Now, examples of avant-garde jams abound. At Baltimore Maryland's Blacksauce Kitchen, for instance, a mobile food and catering business dedicated to all things biscuit, owner Damian Mosley wanted to extend the life of his seasonal rhubarb supply while staying true to his BBQ roots.

"I decided one day to see what would happen when I smoked a boxful of rhubarb and turned it into jam," Mosley says. "Much to my amazement, it held onto the smoke."

But what makes a jam a jam? Perhaps the most straightforward definition comes from Thorn. "Just cook something down with sugar, add some pectin, and boom!" says Thorn. "Jam."

But others believe that a proper jam must also be preserved or canned. "People tend to call anything that's just a thickened spread a jam," says Andress. Nobody, for instance, advertises a sandwich with a slathering of "onion sludge."
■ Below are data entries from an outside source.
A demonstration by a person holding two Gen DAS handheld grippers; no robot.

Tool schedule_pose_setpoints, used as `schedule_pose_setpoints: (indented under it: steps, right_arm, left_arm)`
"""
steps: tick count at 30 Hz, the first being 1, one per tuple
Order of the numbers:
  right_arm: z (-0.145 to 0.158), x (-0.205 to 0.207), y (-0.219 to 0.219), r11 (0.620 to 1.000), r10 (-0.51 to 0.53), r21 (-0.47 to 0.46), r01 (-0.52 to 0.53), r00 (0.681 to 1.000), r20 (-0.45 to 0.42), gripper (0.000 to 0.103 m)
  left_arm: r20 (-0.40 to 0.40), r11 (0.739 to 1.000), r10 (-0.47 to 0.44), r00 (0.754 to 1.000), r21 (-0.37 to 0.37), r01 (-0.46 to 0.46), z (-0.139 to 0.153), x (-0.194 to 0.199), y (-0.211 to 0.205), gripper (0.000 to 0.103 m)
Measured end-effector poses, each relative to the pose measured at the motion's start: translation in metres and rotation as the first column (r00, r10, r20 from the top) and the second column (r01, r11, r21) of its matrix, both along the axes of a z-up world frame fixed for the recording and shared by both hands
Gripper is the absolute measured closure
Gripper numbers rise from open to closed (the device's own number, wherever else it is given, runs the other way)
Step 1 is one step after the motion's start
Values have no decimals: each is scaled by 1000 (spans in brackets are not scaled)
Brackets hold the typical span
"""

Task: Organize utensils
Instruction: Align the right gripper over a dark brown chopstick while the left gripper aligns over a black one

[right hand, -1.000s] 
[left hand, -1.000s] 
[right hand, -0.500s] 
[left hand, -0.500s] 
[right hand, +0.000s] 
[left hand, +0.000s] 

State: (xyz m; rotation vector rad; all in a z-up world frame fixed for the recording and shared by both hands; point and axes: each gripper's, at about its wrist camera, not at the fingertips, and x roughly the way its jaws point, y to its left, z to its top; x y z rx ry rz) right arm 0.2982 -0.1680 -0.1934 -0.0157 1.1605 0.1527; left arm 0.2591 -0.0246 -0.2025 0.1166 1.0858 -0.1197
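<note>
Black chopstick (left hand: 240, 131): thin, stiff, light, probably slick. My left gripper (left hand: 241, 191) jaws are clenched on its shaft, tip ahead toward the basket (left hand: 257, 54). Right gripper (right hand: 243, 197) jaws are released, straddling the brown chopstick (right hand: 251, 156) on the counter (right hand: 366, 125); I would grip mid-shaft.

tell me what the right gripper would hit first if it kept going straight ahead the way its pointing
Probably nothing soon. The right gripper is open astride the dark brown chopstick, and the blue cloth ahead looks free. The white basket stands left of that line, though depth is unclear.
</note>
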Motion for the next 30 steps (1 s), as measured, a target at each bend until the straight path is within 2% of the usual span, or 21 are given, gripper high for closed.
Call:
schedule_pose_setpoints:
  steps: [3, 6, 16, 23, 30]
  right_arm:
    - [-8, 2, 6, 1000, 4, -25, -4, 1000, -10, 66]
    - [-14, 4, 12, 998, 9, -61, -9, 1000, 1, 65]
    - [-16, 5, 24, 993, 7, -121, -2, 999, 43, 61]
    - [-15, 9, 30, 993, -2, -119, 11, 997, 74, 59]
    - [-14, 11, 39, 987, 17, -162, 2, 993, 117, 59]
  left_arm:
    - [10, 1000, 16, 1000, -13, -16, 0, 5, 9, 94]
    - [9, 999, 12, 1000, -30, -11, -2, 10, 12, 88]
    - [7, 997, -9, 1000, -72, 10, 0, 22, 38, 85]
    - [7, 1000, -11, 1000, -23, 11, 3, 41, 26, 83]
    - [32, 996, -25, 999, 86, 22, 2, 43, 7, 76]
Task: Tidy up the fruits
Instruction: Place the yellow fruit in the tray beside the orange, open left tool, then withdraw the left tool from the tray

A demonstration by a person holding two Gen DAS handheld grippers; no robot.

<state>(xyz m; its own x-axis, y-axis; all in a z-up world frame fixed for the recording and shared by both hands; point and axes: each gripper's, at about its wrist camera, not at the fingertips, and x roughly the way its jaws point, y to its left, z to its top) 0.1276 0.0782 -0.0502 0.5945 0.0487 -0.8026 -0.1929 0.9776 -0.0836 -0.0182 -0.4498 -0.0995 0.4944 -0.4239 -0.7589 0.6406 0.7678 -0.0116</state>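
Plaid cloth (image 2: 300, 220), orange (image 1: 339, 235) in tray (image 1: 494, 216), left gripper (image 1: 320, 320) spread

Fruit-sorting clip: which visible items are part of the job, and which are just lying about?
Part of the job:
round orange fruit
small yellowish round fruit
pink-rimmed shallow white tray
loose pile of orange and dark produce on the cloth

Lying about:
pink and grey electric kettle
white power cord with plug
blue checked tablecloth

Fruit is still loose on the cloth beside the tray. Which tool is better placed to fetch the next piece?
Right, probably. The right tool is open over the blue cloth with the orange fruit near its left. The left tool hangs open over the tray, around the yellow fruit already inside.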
The issue is more than semantic. Reducing sugar means less gelling and more water, a breeding ground for pathogens such as E. coli and Listeria. Reducing or eliminating fruit, meanwhile, lowers acidity, which can increase the likelihood of botulism, a serious foodborne illness. Preserved jams with a pH higher than 4.6 are not safe for consumption. Andress worries that calling any jam-like spread a jam obscures this crucial safety message.

For jam purists or home cooks keen on preserving the produce from this summer's bounty, going with an established recipe is the safest bet. But it's not always desirable to make a savory jam canning-safe by adding excess acid, such as vinegar or lemon juice, because that can lead to the liquid separating from the gel, a condition called weeping.

When canning, Savoie explains, it's important to listen for the telltale pop, a sign that the canning process has worked. If the process fails, you can repeat the laborious undertaking, or just throw the end result in the fridge and spend the next two weeks slathering it on meat, coupling it with funky cheeses, and handing it out to your neighbors, Savoie says.

Or maybe, go retro, and put it on some toast.